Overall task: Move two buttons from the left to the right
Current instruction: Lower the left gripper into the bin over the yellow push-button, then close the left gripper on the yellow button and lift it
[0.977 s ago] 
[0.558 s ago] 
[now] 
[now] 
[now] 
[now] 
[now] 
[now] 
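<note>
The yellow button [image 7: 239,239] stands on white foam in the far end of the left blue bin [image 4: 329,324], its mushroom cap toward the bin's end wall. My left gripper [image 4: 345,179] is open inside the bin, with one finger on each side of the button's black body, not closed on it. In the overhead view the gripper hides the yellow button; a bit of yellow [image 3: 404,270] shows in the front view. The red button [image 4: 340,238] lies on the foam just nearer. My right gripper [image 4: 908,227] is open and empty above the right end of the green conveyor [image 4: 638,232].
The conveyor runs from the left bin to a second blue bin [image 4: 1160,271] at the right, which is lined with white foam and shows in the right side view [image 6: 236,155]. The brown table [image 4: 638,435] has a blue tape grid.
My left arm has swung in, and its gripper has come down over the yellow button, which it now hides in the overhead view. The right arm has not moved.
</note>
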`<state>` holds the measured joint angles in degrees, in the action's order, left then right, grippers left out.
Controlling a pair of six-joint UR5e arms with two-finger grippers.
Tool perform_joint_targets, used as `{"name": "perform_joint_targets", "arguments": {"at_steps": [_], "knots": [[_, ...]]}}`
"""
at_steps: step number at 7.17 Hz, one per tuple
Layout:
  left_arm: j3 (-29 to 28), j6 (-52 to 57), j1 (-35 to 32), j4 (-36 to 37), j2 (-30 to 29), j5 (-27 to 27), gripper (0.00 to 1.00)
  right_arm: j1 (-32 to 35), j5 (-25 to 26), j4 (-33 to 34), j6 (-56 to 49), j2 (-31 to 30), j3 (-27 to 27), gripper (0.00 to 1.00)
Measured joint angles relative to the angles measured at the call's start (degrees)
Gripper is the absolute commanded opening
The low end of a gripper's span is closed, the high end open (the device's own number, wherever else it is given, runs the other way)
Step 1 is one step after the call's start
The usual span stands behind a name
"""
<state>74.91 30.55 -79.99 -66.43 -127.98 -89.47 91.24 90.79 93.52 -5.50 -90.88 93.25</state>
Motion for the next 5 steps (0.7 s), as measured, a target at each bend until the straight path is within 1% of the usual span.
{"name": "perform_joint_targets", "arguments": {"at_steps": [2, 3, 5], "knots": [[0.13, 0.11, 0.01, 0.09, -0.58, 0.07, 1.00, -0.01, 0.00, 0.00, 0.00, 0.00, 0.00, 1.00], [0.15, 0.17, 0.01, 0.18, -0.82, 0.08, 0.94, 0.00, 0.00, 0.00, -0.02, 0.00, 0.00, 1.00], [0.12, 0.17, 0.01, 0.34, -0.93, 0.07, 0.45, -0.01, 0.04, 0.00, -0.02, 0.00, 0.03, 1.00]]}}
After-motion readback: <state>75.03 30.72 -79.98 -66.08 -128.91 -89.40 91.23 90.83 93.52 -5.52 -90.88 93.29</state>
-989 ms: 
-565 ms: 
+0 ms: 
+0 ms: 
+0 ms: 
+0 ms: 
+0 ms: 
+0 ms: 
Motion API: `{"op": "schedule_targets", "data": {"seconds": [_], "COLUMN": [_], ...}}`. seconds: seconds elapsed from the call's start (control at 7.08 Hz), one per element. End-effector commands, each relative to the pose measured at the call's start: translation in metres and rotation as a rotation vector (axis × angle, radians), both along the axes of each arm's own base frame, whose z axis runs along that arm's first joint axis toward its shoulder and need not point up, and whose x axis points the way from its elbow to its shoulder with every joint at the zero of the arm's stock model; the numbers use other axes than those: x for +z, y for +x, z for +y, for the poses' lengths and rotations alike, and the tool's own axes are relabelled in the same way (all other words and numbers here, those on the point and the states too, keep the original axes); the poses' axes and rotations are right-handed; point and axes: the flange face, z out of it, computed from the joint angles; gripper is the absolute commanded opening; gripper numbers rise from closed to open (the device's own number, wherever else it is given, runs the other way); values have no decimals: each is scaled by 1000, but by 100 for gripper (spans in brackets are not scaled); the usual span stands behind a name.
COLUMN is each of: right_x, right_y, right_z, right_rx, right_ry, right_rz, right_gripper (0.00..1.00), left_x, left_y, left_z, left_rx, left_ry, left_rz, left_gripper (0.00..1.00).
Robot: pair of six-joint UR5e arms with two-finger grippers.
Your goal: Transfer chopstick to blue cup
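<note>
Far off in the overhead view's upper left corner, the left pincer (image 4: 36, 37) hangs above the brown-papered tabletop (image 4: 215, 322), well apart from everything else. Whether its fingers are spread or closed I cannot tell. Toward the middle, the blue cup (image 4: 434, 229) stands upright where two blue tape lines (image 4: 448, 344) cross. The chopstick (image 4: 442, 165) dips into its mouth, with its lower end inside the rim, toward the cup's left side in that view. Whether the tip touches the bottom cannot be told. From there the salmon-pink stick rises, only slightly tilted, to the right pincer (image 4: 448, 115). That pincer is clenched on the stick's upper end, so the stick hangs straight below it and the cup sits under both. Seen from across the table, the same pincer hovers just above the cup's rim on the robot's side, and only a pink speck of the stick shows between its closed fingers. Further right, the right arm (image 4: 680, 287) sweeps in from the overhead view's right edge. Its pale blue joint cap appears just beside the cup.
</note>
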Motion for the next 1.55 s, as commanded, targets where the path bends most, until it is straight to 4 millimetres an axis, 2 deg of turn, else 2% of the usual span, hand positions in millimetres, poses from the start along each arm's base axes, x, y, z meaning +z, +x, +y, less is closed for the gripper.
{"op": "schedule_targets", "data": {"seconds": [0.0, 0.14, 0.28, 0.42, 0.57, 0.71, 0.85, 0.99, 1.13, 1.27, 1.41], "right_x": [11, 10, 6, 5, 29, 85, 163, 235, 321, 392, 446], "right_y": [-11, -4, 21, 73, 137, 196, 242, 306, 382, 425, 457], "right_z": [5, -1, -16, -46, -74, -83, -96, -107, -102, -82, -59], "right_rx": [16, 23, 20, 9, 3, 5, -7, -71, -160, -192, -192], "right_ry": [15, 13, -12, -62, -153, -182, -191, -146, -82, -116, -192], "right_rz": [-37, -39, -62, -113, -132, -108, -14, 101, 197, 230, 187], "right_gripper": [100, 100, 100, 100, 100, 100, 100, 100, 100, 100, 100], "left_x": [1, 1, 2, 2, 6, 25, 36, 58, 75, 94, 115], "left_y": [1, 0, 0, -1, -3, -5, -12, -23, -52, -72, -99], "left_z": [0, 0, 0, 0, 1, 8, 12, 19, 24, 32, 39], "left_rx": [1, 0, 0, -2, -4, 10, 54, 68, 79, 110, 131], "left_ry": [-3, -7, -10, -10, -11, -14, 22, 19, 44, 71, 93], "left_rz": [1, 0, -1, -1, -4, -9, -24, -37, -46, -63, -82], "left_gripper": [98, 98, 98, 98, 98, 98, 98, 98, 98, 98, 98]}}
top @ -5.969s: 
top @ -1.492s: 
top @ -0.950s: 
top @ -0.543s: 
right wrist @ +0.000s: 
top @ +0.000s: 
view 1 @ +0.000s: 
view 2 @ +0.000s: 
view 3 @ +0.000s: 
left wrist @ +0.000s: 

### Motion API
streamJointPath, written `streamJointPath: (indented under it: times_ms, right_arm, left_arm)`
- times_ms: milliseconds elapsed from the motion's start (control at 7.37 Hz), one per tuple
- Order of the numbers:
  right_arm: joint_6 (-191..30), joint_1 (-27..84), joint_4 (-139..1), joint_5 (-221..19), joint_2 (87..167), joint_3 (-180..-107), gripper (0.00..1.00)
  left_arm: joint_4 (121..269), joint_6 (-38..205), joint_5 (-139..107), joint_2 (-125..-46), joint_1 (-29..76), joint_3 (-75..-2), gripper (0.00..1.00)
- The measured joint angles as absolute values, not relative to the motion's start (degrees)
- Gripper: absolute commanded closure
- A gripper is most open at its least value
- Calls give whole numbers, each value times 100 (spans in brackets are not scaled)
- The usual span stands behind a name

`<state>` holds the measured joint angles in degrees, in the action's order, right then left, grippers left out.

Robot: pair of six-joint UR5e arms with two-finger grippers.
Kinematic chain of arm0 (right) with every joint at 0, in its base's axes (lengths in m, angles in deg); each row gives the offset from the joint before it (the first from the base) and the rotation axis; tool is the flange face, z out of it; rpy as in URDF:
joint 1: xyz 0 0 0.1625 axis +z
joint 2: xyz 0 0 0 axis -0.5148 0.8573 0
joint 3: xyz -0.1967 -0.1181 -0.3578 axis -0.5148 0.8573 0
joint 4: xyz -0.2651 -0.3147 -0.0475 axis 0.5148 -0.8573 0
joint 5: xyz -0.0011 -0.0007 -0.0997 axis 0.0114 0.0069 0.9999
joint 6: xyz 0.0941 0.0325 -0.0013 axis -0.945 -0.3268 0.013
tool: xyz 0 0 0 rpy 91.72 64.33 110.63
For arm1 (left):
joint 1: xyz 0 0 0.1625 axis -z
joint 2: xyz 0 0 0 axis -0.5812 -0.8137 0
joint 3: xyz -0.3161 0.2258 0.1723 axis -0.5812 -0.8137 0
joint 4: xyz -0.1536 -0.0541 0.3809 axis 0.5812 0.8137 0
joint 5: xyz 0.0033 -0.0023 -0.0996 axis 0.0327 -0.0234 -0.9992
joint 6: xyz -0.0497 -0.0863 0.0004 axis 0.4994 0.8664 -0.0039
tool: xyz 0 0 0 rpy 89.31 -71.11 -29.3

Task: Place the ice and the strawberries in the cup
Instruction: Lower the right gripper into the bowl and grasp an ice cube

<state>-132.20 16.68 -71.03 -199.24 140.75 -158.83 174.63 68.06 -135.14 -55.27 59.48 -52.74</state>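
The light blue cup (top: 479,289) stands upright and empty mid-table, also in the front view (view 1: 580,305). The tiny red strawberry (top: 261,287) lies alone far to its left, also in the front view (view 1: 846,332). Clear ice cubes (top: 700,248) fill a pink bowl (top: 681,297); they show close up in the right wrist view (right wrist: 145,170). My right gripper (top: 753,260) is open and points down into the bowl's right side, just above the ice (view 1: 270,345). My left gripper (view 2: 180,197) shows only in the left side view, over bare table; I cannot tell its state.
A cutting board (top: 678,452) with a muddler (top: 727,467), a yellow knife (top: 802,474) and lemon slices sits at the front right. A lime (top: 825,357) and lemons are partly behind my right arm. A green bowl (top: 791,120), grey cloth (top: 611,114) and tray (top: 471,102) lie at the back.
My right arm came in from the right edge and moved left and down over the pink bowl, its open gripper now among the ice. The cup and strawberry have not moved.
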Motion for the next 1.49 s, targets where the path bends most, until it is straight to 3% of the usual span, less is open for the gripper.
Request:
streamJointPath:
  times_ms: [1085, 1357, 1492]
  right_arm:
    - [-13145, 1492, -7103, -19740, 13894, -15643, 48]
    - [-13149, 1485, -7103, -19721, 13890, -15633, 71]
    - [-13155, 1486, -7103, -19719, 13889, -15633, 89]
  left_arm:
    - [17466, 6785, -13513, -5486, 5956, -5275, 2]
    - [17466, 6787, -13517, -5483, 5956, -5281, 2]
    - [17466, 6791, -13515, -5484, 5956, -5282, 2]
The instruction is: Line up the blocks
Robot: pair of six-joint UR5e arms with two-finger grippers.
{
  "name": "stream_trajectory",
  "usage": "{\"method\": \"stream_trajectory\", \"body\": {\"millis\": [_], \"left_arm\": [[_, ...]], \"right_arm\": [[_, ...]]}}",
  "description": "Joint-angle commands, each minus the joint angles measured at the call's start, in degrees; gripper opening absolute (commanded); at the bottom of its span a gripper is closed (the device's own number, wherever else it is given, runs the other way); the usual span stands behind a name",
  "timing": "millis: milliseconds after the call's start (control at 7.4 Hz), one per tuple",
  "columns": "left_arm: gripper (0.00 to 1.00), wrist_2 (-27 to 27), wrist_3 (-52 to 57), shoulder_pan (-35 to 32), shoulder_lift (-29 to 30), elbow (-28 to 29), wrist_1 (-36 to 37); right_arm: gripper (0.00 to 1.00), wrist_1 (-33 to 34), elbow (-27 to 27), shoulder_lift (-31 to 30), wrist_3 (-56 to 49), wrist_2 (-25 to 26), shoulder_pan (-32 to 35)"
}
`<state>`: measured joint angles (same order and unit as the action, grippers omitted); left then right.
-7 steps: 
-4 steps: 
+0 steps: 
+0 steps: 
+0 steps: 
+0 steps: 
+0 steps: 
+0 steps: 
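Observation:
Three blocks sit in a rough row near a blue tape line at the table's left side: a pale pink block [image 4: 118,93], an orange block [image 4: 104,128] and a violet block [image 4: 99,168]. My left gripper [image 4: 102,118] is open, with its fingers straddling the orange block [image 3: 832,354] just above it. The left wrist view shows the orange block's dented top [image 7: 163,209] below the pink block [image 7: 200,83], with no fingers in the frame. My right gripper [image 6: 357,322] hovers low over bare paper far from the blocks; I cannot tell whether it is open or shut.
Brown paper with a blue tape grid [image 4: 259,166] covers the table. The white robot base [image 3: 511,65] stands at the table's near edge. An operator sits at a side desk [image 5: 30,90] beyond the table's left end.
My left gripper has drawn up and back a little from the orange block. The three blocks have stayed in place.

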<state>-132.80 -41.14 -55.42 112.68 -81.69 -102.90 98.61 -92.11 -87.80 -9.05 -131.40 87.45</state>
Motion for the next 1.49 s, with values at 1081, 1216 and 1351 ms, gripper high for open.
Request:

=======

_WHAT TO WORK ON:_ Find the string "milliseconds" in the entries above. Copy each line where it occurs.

_RESPONSE:_
- times_ms: milliseconds elapsed from the motion's start (control at 7.37 Hz), one per tuple
  "timing": "millis: milliseconds after the call's start (control at 7.4 Hz), one per tuple",

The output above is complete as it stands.